**PROBLEM STATEMENT:**
In the entries below, the lines from the one with "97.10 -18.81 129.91" through the one with "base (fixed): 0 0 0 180" are to be copied exactly; both ends count.

START DATA FOR PROCESSING

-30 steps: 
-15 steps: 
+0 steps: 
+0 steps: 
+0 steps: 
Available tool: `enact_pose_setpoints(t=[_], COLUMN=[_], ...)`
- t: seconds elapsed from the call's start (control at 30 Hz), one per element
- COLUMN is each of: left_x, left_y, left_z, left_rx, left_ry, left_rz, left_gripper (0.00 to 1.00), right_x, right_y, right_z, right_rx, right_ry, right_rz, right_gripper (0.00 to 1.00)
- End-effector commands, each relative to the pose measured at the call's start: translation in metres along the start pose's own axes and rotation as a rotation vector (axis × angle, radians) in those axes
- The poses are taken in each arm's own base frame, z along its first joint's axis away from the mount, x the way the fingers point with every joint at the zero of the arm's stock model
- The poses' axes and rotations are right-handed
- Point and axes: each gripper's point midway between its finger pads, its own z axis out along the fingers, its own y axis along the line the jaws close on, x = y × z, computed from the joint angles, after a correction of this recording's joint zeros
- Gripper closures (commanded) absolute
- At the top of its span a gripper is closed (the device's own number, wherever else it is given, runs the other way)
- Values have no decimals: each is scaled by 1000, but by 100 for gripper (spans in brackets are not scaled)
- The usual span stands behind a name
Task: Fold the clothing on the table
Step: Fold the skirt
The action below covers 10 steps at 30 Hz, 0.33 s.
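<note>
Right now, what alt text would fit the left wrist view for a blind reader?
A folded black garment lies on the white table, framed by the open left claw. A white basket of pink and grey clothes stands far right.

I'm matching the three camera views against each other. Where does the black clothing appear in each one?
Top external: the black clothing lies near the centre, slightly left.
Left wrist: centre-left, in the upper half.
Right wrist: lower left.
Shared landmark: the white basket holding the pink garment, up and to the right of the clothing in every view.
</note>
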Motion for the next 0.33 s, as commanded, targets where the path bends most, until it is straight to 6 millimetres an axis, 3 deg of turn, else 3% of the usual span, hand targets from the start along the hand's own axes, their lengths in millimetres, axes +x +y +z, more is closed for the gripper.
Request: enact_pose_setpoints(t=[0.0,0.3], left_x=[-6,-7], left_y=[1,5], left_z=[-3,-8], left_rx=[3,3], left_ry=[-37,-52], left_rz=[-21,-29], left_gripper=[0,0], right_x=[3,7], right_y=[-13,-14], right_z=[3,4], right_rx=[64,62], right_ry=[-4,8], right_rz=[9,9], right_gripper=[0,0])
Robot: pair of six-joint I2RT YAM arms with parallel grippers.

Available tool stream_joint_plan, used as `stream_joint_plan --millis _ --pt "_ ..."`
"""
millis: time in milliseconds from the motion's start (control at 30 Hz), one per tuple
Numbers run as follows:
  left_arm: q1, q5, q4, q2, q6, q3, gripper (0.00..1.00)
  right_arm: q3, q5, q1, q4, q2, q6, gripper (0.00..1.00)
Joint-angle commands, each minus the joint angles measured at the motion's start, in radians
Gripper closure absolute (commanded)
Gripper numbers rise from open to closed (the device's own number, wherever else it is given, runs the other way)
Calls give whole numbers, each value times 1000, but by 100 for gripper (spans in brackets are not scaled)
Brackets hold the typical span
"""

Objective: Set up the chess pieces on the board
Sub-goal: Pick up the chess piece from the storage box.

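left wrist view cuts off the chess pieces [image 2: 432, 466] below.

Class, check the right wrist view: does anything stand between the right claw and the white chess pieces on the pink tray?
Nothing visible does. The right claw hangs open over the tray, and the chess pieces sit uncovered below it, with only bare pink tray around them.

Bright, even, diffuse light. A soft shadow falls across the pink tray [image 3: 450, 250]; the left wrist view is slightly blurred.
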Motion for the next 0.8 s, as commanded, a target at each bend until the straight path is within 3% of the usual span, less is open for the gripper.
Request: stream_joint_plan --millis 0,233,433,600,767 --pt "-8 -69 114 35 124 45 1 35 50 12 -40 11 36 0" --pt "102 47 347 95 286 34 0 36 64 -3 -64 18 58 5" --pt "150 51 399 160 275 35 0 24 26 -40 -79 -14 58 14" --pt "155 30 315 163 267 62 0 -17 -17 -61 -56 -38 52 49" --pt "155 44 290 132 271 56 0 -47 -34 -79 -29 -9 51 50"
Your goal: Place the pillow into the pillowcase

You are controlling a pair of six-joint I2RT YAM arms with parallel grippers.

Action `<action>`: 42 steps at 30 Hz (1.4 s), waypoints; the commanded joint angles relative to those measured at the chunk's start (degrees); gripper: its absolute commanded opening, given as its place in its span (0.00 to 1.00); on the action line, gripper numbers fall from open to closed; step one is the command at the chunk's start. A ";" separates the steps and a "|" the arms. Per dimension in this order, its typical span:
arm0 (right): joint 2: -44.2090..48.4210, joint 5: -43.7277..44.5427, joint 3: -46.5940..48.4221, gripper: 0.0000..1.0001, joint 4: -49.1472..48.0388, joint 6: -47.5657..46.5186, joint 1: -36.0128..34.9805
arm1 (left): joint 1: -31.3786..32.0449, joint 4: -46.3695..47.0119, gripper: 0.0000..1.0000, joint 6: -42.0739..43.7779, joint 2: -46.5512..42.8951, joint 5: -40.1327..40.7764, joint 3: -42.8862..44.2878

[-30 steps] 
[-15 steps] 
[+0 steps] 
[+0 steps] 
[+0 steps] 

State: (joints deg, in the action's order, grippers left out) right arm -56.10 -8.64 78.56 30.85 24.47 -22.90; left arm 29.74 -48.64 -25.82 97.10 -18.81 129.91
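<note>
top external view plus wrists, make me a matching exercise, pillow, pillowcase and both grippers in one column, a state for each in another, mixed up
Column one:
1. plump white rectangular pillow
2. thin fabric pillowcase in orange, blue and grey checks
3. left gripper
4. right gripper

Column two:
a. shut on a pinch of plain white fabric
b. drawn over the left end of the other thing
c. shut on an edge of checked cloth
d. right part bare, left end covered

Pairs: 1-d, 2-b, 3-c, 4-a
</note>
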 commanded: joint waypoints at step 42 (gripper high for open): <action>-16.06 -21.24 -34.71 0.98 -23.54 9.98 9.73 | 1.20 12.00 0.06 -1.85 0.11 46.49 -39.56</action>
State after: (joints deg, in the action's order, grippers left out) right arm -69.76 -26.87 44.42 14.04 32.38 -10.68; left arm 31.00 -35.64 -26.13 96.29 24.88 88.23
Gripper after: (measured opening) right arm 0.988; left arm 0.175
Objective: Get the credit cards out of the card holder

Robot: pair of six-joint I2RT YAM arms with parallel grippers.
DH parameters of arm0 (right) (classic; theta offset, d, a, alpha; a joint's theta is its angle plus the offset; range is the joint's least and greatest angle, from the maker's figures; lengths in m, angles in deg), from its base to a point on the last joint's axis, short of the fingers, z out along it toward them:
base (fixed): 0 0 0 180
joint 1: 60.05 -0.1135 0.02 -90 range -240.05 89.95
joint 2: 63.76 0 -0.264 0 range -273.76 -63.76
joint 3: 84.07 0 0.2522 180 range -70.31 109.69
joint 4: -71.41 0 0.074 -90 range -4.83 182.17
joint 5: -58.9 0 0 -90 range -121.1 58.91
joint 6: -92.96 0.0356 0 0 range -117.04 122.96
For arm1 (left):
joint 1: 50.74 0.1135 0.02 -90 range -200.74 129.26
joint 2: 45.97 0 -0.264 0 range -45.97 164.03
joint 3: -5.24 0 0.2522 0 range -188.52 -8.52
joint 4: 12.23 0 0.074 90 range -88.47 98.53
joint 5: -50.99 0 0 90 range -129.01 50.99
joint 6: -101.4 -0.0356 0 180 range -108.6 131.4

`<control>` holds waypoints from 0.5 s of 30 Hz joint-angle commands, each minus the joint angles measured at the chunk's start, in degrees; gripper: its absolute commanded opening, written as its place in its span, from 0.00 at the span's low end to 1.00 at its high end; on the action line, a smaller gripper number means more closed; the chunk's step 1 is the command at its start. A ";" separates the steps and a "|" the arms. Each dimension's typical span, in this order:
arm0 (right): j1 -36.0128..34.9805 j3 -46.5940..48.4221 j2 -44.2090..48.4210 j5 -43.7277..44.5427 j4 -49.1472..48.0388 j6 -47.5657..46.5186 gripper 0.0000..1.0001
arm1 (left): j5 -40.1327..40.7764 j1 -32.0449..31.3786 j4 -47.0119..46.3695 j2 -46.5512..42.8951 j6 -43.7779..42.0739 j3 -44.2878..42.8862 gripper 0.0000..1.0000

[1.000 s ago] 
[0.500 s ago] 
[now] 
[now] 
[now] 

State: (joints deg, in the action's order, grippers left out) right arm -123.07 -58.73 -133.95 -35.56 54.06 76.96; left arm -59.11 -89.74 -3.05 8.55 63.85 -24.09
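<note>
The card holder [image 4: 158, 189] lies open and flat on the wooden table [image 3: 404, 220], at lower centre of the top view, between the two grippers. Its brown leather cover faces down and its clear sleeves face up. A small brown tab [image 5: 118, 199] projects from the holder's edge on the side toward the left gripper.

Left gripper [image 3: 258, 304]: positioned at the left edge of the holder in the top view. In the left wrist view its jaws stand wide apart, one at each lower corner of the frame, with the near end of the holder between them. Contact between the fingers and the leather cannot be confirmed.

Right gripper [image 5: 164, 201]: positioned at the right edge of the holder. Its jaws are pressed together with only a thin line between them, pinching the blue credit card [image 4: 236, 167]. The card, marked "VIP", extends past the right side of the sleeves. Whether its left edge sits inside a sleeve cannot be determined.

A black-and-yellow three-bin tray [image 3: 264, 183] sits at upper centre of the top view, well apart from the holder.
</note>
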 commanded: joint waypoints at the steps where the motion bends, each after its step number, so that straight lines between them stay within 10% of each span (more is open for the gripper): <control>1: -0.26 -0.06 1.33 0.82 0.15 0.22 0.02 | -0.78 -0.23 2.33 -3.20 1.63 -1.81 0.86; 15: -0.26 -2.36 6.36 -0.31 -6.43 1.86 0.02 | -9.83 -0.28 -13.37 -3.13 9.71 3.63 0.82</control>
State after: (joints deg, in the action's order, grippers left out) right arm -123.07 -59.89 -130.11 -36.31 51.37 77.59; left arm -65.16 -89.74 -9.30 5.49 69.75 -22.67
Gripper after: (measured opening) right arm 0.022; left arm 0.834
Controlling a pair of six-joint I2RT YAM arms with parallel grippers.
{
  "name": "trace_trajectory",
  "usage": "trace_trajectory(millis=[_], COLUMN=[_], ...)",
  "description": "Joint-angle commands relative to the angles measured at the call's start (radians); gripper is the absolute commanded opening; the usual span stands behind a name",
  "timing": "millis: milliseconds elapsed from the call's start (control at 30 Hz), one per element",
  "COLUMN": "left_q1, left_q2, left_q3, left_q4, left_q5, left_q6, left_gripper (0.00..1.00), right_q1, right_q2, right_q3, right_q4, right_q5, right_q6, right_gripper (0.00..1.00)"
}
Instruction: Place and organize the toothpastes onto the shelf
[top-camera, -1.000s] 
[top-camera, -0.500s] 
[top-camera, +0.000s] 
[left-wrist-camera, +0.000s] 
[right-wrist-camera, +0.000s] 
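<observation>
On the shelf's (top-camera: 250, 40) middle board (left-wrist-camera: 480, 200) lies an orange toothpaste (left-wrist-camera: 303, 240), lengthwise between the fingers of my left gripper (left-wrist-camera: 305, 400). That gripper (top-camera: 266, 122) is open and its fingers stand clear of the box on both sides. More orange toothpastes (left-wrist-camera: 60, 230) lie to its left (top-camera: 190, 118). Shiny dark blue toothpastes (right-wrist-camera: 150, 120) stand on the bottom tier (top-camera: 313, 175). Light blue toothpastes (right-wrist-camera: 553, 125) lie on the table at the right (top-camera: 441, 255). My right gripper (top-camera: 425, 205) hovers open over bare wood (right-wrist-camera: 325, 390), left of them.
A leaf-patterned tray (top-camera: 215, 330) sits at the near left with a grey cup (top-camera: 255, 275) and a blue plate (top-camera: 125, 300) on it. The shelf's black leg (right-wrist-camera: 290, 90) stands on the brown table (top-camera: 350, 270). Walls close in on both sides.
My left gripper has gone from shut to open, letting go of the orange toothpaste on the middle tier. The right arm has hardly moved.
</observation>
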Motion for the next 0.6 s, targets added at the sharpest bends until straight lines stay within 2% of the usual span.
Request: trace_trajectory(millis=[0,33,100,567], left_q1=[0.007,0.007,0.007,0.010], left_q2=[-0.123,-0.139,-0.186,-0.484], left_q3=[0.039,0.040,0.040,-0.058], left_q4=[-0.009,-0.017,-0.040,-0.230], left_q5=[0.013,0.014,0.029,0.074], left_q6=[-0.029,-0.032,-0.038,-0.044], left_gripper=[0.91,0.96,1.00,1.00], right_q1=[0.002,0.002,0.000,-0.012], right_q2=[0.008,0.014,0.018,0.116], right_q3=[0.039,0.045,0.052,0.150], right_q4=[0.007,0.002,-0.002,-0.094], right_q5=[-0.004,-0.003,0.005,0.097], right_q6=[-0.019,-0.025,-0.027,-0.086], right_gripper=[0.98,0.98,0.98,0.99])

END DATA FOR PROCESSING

**ANSWER FOR THIS EXERCISE:**
State: (joints deg, in the action's order, grippers left out) right arm -56.10 -8.64 78.56 30.85 24.47 -22.90; left arm 29.74 -48.64 -25.82 97.10 -18.81 129.91
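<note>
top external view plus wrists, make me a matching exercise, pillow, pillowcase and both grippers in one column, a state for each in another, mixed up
Column one:
1. plump white rectangular pillow
2. thin fabric pillowcase in orange, blue and grey checks
3. left gripper
4. right gripper

Column two:
a. shut on a pinch of plain white fabric
b. drawn over the left end of the other thing
c. shut on an edge of checked cloth
d. right part bare, left end covered

Pairs: 1-d, 2-b, 3-c, 4-a
</note>
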 commanded: joint waypoints at step 42 (gripper high for open): <action>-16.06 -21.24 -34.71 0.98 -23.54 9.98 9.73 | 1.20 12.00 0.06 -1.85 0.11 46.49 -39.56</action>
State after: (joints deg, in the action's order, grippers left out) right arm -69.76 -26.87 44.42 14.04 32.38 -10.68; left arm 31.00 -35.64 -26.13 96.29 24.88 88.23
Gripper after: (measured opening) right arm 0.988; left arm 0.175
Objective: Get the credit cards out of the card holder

Robot: pair of six-joint I2RT YAM arms with parallel grippers.
DH parameters of arm0 (right) (classic; theta offset, d, a, alpha; a joint's theta is its angle plus the offset; range is the joint's least and greatest angle, from the maker's figures; lengths in m, angles in deg), from its base to a point on the last joint's axis, short of the fingers, z out along it toward them:
base (fixed): 0 0 0 180

The output given is complete.